Data section —
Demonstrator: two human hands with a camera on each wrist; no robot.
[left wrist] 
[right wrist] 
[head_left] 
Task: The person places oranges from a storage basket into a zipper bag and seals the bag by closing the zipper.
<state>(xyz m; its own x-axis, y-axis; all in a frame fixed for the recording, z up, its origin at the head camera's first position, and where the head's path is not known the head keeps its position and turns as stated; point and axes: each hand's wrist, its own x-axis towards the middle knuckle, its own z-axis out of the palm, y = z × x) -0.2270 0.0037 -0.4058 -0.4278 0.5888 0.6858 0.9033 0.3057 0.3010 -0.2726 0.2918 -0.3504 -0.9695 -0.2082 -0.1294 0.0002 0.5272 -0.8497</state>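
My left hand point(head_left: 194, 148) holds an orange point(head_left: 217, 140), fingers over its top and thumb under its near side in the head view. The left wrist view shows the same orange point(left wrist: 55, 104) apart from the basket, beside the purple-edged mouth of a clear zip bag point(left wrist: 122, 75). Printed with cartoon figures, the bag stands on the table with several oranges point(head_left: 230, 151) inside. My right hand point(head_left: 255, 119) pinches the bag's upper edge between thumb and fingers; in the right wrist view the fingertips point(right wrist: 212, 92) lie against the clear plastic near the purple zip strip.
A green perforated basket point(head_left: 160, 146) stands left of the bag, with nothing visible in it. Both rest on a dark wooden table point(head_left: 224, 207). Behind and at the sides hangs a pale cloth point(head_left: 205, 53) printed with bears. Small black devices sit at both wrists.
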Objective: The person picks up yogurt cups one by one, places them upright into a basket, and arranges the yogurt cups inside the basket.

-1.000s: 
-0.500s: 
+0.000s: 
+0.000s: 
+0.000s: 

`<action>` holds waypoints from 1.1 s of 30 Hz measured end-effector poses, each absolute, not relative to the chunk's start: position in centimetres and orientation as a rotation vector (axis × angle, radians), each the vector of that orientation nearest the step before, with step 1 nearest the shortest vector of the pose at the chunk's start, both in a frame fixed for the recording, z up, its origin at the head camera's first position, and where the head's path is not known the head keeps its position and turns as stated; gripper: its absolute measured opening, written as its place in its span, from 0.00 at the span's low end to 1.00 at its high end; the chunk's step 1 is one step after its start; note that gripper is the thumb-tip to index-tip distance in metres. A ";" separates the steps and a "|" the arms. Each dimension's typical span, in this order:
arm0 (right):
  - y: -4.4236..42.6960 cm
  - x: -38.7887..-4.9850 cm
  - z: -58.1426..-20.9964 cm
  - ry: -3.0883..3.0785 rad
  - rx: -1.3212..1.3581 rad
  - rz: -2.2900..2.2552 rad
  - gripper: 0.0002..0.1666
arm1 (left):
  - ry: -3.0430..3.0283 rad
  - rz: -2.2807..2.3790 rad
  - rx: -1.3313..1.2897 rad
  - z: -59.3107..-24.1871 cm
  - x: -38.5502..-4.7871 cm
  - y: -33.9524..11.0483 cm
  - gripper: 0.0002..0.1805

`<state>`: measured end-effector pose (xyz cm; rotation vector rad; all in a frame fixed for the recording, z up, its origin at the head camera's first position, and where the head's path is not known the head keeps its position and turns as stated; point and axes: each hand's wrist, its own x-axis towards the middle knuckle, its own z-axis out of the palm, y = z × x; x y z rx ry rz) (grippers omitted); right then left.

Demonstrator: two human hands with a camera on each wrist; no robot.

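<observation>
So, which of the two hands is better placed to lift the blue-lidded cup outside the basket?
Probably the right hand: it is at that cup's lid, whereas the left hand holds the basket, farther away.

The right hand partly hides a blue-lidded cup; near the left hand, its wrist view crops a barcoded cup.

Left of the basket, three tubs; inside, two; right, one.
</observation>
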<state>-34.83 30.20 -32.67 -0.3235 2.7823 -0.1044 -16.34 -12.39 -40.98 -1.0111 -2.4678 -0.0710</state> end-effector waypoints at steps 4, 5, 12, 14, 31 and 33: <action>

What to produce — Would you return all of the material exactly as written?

Final answer —
Demonstrator: two human hands with a camera on each wrist; no robot.
[left wrist] 
[right wrist] 
[head_left] 
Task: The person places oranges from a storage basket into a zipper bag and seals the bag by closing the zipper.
<state>(xyz m; its own x-axis, y-axis; all in a frame fixed for the recording, z up, its origin at the head camera's first position, and where the head's path is not known the head keeps its position and turns as stated; point and axes: each hand's wrist, its own x-axis towards the middle knuckle, its own z-axis out of the palm, y = z × x) -0.2270 0.0037 -0.4058 -0.4278 0.5888 0.6858 0.9033 0.3057 0.3010 -0.2726 0.2918 -0.3504 -0.9695 -0.2082 -0.1294 0.0002 0.5272 -0.8497</state>
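My left hand point(head_left: 194, 148) holds an orange point(head_left: 217, 140), fingers over its top and thumb under its near side in the head view. The left wrist view shows the same orange point(left wrist: 55, 104) apart from the basket, beside the purple-edged mouth of a clear zip bag point(left wrist: 122, 75). Printed with cartoon figures, the bag stands on the table with several oranges point(head_left: 230, 151) inside. My right hand point(head_left: 255, 119) pinches the bag's upper edge between thumb and fingers; in the right wrist view the fingertips point(right wrist: 212, 92) lie against the clear plastic near the purple zip strip.
A green perforated basket point(head_left: 160, 146) stands left of the bag, with nothing visible in it. Both rest on a dark wooden table point(head_left: 224, 207). Behind and at the sides hangs a pale cloth point(head_left: 205, 53) printed with bears. Small black devices sit at both wrists.
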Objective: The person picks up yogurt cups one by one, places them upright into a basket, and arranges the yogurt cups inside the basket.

-1.000s: 
-0.500s: 
+0.000s: 
+0.000s: 
+0.000s: 

`<action>` holds waypoints from 1.1 s of 30 Hz measured end-effector poses, each absolute, not relative to the chunk's start: position in centimetres and orientation as a rotation vector (axis × angle, radians), each the vector of that orientation nearest the step before, with step 1 nearest the shortest vector of the pose at the chunk's start, both in a frame fixed for the recording, z up, its origin at the head camera's first position, and where the head's path is not known the head keeps its position and turns as stated; gripper: its absolute measured opening, written as its place in its span, from 0.00 at the span's low end to 1.00 at its high end; the chunk's step 1 is one step after its start; note that gripper is the thumb-tip to index-tip distance in metres. A ";" separates the steps and a "|" the arms. Each dimension's typical span, in this order:
arm0 (right):
  - y: -4.4236..42.6960 cm
  - x: -38.7887..-4.9850 cm
  - z: -58.1426..-20.9964 cm
  - ry: -3.0883..3.0785 rad
  - rx: -1.3212..1.3581 rad
  - rz: -2.2900..2.2552 rad
  - gripper: 0.0002..0.1666
arm1 (left):
  - ry: -3.0430..3.0283 rad
  - rz: -2.2807..2.3790 rad
  - rx: -1.3313..1.2897 rad
  - z: -59.3107..-24.1871 cm
  - x: -38.5502..-4.7871 cm
  - y: -33.9524..11.0483 cm
  - gripper: 0.0002..0.1805

`<state>`: measured end-effector pose (xyz cm; rotation vector rad; all in a frame fixed for the recording, z up, its origin at the head camera's first position, and where the head's path is not known the head keeps its position and turns as stated; point and axes: each hand's wrist, its own x-axis towards the middle knuckle, its own z-axis out of the palm, y = z × x; x y z rx ry rz) (grippers omitted); right then left.

Demonstrator: two human hands with a camera on each wrist; no robot.

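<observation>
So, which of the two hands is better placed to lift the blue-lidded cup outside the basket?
Probably the right hand: it is at that cup's lid, whereas the left hand holds the basket, farther away.

The right hand partly hides a blue-lidded cup; near the left hand, its wrist view crops a barcoded cup.

Left of the basket, three tubs; inside, two; right, one.
</observation>
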<state>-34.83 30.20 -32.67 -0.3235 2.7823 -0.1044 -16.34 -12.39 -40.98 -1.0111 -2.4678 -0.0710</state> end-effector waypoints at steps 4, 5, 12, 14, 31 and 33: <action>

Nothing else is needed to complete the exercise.